Apr 20 2020
Using molecular dynamics simulations, the Aksimentiev group at the University of Illinois at Urbana-Champaign has performed a new study to know how sodium dodecyl sulfate, a detergent commonly used in laboratories, triggers protein folding.
The findings of the study were reported in the Nanoscale journal in a paper titled “Protein unfolding by SDS: the microscopic mechanisms and the properties of the SDS protein assembly.” SDS is a chemical widely used in labs to isolate proteins and find their molecular weights. But it is not yet clear how SDS affects the protein structure.
Our study uncovered the microscopic details of how these interactions occur in several millionths of a second. We were physically representing every single atom that was present in the system, and we did it at high temperatures to speed up the process of SDS binding to the protein as well as the unfolding.

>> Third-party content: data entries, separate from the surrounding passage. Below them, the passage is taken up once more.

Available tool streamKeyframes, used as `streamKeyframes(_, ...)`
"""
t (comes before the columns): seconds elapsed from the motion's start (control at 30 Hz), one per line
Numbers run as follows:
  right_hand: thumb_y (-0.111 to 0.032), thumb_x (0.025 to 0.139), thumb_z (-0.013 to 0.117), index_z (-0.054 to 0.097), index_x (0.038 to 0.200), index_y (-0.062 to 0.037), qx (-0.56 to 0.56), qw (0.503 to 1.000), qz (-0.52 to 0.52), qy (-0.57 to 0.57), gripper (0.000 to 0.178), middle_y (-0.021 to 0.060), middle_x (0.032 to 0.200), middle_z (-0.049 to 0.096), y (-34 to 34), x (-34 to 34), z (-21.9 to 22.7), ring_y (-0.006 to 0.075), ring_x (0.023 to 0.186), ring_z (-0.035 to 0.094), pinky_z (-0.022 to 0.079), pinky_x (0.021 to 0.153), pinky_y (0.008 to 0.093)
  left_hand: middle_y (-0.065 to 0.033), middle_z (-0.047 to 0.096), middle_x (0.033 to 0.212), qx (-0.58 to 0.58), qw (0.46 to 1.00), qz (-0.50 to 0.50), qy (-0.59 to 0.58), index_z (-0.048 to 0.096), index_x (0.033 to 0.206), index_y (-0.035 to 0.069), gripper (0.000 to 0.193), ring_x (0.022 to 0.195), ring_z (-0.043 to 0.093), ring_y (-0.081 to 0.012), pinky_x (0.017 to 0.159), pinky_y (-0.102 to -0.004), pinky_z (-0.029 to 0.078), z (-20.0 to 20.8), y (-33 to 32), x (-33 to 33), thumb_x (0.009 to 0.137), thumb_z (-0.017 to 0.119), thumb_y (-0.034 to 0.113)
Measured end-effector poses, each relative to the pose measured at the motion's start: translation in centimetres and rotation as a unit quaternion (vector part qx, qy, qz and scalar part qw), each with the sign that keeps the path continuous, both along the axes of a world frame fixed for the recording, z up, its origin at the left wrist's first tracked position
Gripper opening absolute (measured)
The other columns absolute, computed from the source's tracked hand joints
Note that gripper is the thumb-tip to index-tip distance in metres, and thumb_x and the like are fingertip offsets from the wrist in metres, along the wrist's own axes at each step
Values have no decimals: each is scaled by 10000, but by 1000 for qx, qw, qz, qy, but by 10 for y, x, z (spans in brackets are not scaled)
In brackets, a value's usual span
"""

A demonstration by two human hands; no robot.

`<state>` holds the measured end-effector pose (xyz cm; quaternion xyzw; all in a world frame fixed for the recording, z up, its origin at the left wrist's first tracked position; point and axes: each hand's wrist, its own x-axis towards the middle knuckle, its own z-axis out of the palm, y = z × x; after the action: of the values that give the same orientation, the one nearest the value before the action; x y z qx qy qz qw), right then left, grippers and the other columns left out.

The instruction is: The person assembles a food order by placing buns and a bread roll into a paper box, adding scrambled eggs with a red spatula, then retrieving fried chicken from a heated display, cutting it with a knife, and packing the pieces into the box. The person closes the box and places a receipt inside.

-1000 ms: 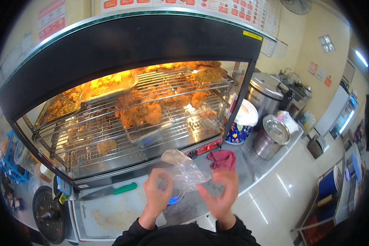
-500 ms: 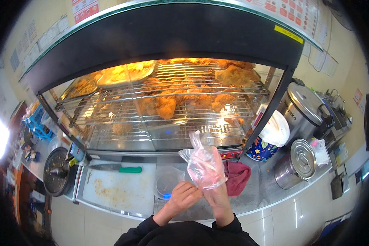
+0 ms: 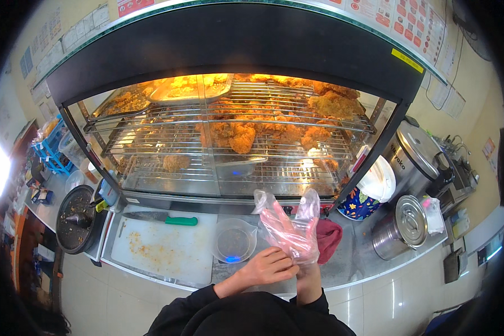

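A clear plastic disposable glove (image 3: 304,215) covers my right hand (image 3: 293,235), which is raised with its fingers spread inside the film. Loose plastic sticks out past the fingertips. My left hand (image 3: 267,265) is closed at the glove's cuff, by the right wrist, pinching the film. Just left of the hands stands a clear round plastic tub (image 3: 233,241). Behind the right wrist lies a dark red cloth (image 3: 329,239), partly covered by the gloved hand.
A glass-fronted warming cabinet (image 3: 168,197) holds fried chicken (image 3: 242,137) on wire racks. On the white cutting board (image 3: 157,249) rests a green-handled knife (image 3: 180,220). A dark round pan (image 3: 75,218) stands left; a lidded steel pot (image 3: 400,227) and patterned bucket (image 3: 359,204) stand right.
The glove has gone from bunched to spread out as my right fingers opened inside it. My left hand has shifted slightly right along the cuff. The view has moved a little.
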<state>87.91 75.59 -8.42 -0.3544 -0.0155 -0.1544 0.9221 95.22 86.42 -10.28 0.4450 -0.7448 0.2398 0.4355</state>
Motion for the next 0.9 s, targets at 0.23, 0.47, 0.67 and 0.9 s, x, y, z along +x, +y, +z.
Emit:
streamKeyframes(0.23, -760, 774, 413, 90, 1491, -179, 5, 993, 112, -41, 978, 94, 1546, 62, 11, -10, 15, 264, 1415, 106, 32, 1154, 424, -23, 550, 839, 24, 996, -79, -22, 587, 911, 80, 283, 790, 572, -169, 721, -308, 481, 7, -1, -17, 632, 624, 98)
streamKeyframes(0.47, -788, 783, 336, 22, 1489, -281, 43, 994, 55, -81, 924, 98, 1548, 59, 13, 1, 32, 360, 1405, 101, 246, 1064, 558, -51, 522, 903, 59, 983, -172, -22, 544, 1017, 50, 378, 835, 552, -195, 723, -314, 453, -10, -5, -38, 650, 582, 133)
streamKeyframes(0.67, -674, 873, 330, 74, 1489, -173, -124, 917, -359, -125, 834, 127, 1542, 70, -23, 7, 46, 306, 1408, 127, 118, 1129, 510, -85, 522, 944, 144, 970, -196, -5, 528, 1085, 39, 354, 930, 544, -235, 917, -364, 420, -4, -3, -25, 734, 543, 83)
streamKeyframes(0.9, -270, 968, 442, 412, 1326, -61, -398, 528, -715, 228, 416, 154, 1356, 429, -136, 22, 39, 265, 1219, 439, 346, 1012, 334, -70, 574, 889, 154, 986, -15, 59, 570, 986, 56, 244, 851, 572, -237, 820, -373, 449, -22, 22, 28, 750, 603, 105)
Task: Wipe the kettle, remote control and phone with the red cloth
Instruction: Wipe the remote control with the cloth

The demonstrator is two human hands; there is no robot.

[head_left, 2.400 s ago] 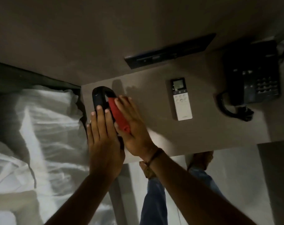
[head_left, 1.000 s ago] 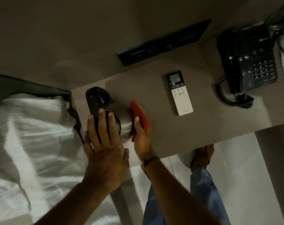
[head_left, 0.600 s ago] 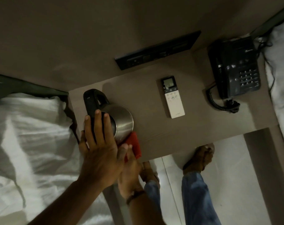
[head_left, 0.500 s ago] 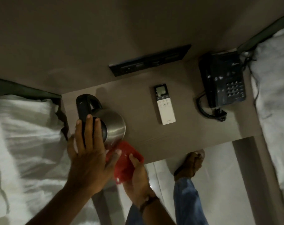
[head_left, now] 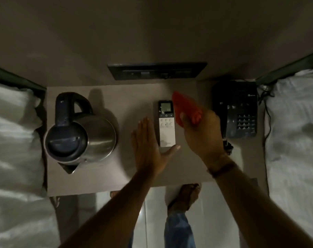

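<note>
Quick count: one red cloth, one kettle, one remote control, one phone, two hands. That's it on the task side.

The red cloth is bunched up in the right hand, fingers curled around it, with a loose flap sticking out toward the wall. It hangs over the tabletop just right of the remote's screen end, between the remote and the phone. Can't tell if the cloth actually touches the remote, it's a bit blurred.

The left hand is spread flat and holding nothing, fingers together along the remote's left side, thumb hooked under its near end. Looks like it's right against the remote, but whether it's pressing on it I can't say.

The remote is white with a dark top and a little lit display, lying lengthwise in the middle of the table. The kettle is steel with a dark lid and handle, standing on the left end of the table, well apart from both hands. The phone is a black desk set with keypad on the right end, its coiled cord partly hidden behind the right wrist, which has a thin band on it.

The table is a plain brownish nightstand top against a beige wall, with a dark socket panel just above it. White bedding on both sides, so it sits between two beds. Pale floor below, plus a foot and a blue jeans leg. Lighting is pretty dim.
</note>
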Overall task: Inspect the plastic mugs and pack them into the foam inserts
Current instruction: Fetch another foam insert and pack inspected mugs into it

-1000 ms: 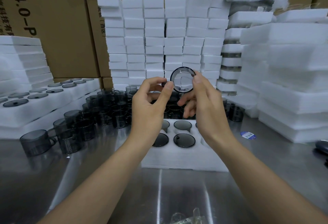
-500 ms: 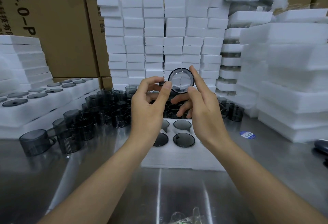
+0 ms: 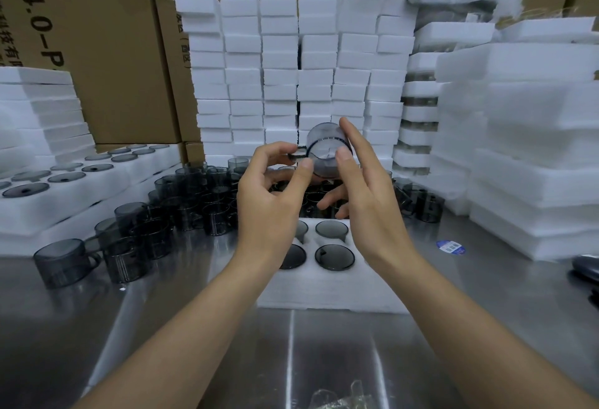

David Winogradoff, Postdoctoral Research Associate, Aksimentiev Group, Beckman Institute for Advanced Science and Technology
Multiple supercomputers were used by the team to develop simulations of the interactions between SDS and protein. “Using these different supercomputers we were able to complete our studies over the period of a week instead of a year,” stated Aleksei Aksimentiev, a professor of biological physics and a faculty member of the Beckman Institute for Advanced Science and Technology.
With the help of the simulations, the researchers could gain insights into the way SDS induces protein unfolding and the extent to which the proteins unfold.
Our studies show that there are areas of proteins that are exposed and areas that are wrapped around SDS, like beads on a string.
Aleksei Aksimentiev, Professor of Biological Physics, Beckman Institute for Advanced Science and Technology
The simulations could offer an in-depth understanding of the interactions, but they were too short to investigate the balance between the SDS dissolved in the surrounding solution and the SDS attached to the unfolded proteins. “The molecular dynamics method allows us to provide fine molecular details that are inaccessible to other techniques,” stated Winogradoff.
SDS has been used for a long time. Our study enables new applications of SDS as an unfolding agent to facilitate protein sequencing. We want to know how the SDS molecules are arranged on the proteins so that we can drive these chains through a nanopore and read the sequence.
Aleksei Aksimentiev, Professor of Biological Physics, Beckman Institute for Advanced Science and Technology
The research was financially supported by the National Institutes of Health and the National Science Foundation. Blue Waters at the University of Illinois, Anton 2 through the National Institutes of Health, and XSEDE through the National Science Foundation were the supercomputers use for this study.